High-Dimension EEG Biometric Authentication Leveraging Sub-Band Cube-Code Representation


IŞIKLI ESENER İ., Kilinc O., URAZEL B., Yaman B. N., İLHAN ALGIN D., ERGİN S.

TRAITEMENT DU SIGNAL, cilt.40, sa.5, ss.1983-1995, 2023 (SCI-Expanded) identifier identifier

  • Yayın Türü: Makale / Tam Makale
  • Cilt numarası: 40 Sayı: 5
  • Basım Tarihi: 2023
  • Doi Numarası: 10.18280/ts.400517
  • Dergi Adı: TRAITEMENT DU SIGNAL
  • Derginin Tarandığı İndeksler: Science Citation Index Expanded (SCI-EXPANDED), Scopus, PASCAL, Business Source Elite, Business Source Premier, Compendex, zbMATH
  • Sayfa Sayıları: ss.1983-1995
  • Eskişehir Osmangazi Üniversitesi Adresli: Evet

Özet

Advancements in EEG biometric technologies have been hindered by two persistent challenges: the management of large data sizes and the unreliability of data resulting from various measurement environments.

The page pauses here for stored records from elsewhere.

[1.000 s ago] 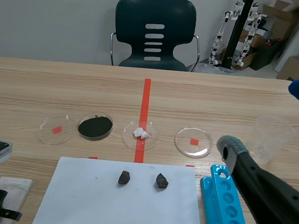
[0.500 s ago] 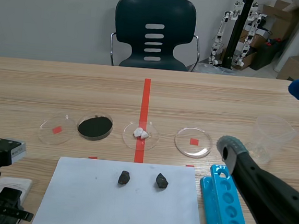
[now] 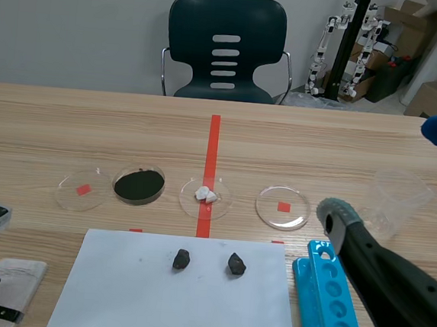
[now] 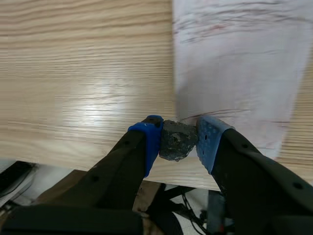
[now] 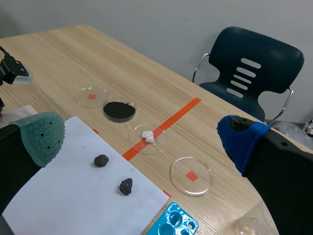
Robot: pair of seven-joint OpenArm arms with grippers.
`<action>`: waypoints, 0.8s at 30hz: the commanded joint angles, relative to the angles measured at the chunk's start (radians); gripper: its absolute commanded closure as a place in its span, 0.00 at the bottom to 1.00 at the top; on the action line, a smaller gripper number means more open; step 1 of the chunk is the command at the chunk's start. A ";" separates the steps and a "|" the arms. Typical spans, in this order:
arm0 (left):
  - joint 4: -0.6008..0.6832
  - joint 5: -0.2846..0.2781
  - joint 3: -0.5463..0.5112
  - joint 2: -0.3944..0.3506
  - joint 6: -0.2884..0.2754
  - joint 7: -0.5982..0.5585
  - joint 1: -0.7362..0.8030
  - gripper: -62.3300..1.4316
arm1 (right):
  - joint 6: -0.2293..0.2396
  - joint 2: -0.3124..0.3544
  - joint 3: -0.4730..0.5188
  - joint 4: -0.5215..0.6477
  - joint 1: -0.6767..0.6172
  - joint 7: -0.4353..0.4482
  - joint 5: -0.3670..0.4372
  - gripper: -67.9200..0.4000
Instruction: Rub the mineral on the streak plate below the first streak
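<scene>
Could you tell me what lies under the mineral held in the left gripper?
The mineral, pinched by the left gripper, sits over the edge of the white streak plate, beside the wooden table. Its underside is hidden, so contact with the plate cannot be confirmed.

**Wood, stone, paper and plastic**

We see a table (image 3: 69,120) of pale wood grain with a soft sheen. The mineral (image 4: 177,140) looks rough, dull and grainy. The white streak plate (image 4: 234,63) is matt and faintly scuffed. The paper sheet (image 3: 176,297) is plain white and matt. The petri dishes (image 3: 268,210) are clear and glossy, and the blue rack (image 3: 322,295) is shiny plastic. The blue pads (image 4: 209,138) on the jaws look soft and dotted.
</scene>
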 commanded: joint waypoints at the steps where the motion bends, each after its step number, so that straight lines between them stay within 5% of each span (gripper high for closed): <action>1: 0.003 0.013 -0.006 -0.009 0.003 0.000 0.007 0.78 | -0.002 0.004 0.007 0.012 -0.002 0.014 0.014 0.00; 8: 0.005 0.004 -0.006 -0.009 0.022 -0.031 0.008 0.78 | -0.002 0.004 0.007 0.012 -0.002 0.014 0.014 0.00; 17: 0.060 -0.041 -0.006 -0.009 -0.009 -0.250 0.056 0.78 | -0.002 0.005 0.007 0.012 -0.002 0.014 0.014 0.00; 20: 0.090 -0.044 -0.006 -0.009 -0.034 -0.342 0.080 0.78 | -0.002 0.005 0.007 0.012 -0.002 0.014 0.014 0.00; 24: 0.134 -0.134 -0.006 -0.027 -0.117 -0.511 0.128 0.78 | -0.002 0.005 0.007 0.012 -0.002 0.014 0.014 0.00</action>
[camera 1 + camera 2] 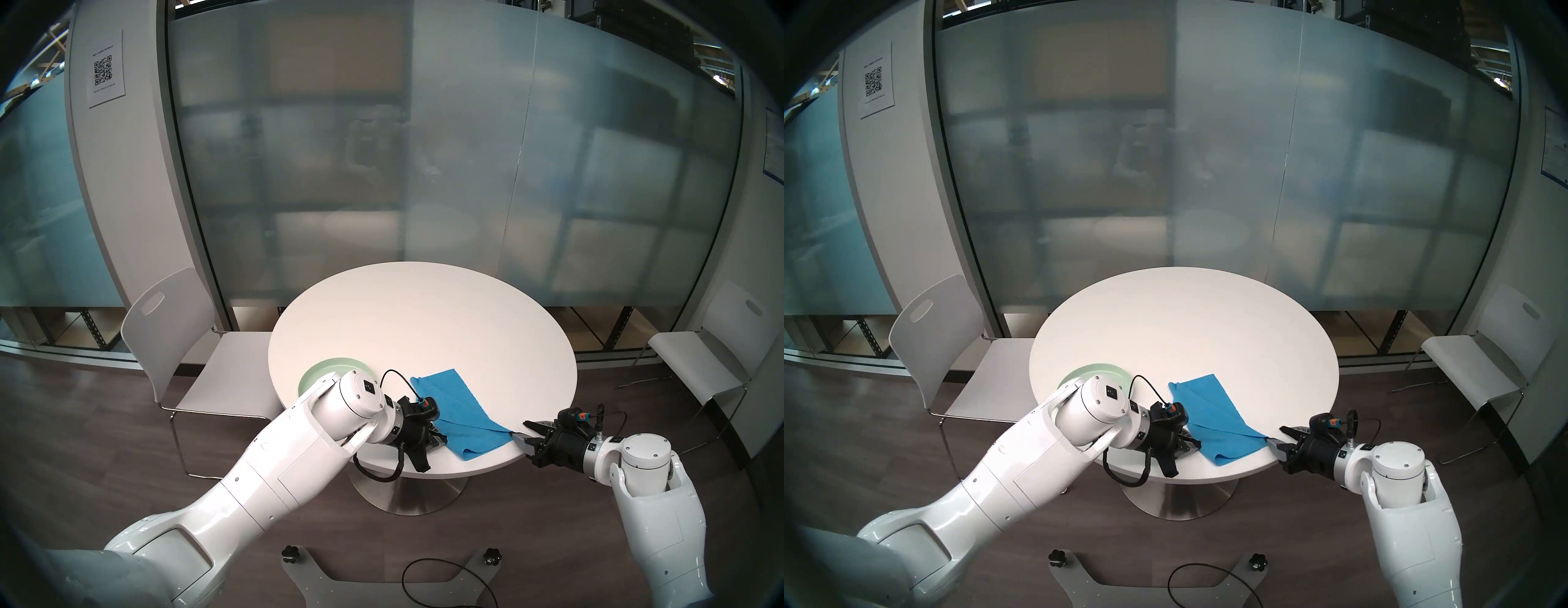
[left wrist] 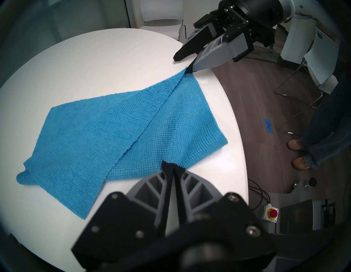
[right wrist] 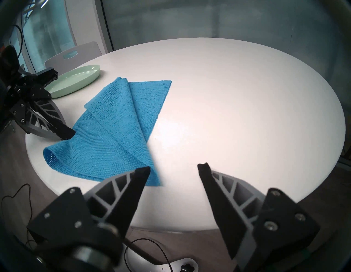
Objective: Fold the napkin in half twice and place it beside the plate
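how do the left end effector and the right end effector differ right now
The left end effector is shut, fingers pressed together at the napkin's near edge; the right end effector stands open. The left is over the table by the plate; the right sits at the table's rim, at the napkin's corner. Both have black-tipped grey fingers.

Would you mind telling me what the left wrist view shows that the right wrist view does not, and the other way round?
Only the left wrist view shows a person's legs, a red stop button and blue floor tape, plus the left gripper shut at the napkin's near edge. Only the right wrist view shows the plate and the right gripper from behind, its jaws open. Both show the napkin, folded unevenly on the round table, and the opposite arm's gripper.
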Tool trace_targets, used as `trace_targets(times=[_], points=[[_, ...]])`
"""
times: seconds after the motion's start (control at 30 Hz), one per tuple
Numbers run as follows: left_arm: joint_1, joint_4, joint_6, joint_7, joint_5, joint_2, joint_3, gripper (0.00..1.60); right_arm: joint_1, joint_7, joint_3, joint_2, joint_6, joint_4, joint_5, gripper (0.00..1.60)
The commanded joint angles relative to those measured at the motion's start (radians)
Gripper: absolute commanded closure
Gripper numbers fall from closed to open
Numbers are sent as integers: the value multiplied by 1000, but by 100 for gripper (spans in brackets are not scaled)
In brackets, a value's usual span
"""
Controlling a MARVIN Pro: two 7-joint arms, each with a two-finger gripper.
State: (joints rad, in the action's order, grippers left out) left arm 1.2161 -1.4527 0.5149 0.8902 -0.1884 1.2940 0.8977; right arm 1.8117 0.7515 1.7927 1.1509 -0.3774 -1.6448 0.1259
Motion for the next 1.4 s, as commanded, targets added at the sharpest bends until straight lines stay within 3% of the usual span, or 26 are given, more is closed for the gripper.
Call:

Addressing these challenges, this study introduces a novel methodology termed 'Cube-Code' for cognitive biometric authentication. As a preliminary step, Automatic Artifact Removal (AAR) leveraging wavelet Independent Component Analysis (wICA) is applied to EEG signals. This step transforms the signals into independent sub-components, effectively eliminating the effects of muscle movements and eye blinking. Subsequently, unique 3-Dimensional (3-D) Cube-Codes are generated, each representing an individual subject in the database. Each Cube-Code is constructed by stacking the alpha, beta, and theta sub-band partitions, obtained from each channel during each task, back-to-back. This forms a third-order tensor. The stacking of these three sub -bands within a Cube-Code not only prevents a dimension increase through concatenation but also permits the direct utilization of non-stationary data, bypassing the need for fiducial component detection. Higher-Order Singular Value Decomposition (HOSVD) is then applied to perform a subspace analysis on each Cube-Code, an approach supported by previous literature concerning its effectiveness on 3-D tensors. Upon completion of the decomposition process, a flattening operation is executed to extract lower-dimensional, task -independent feature matrices for each subject. These feature matrices are then employed in five distinct deep learning architectures. The Cube-Code methodology was tested on EEG signals, composed of different tasks, from the PhysioNet EEG Motor Movement/Imagery (EEGMMI) dataset. The results demonstrate an authentication accuracy rate of approximately 98%. In conclusion, the novel Cube-Code methodology provides highly accurate results for subject recognition, delivering a new level of reliability in EEG-based biometric authentication.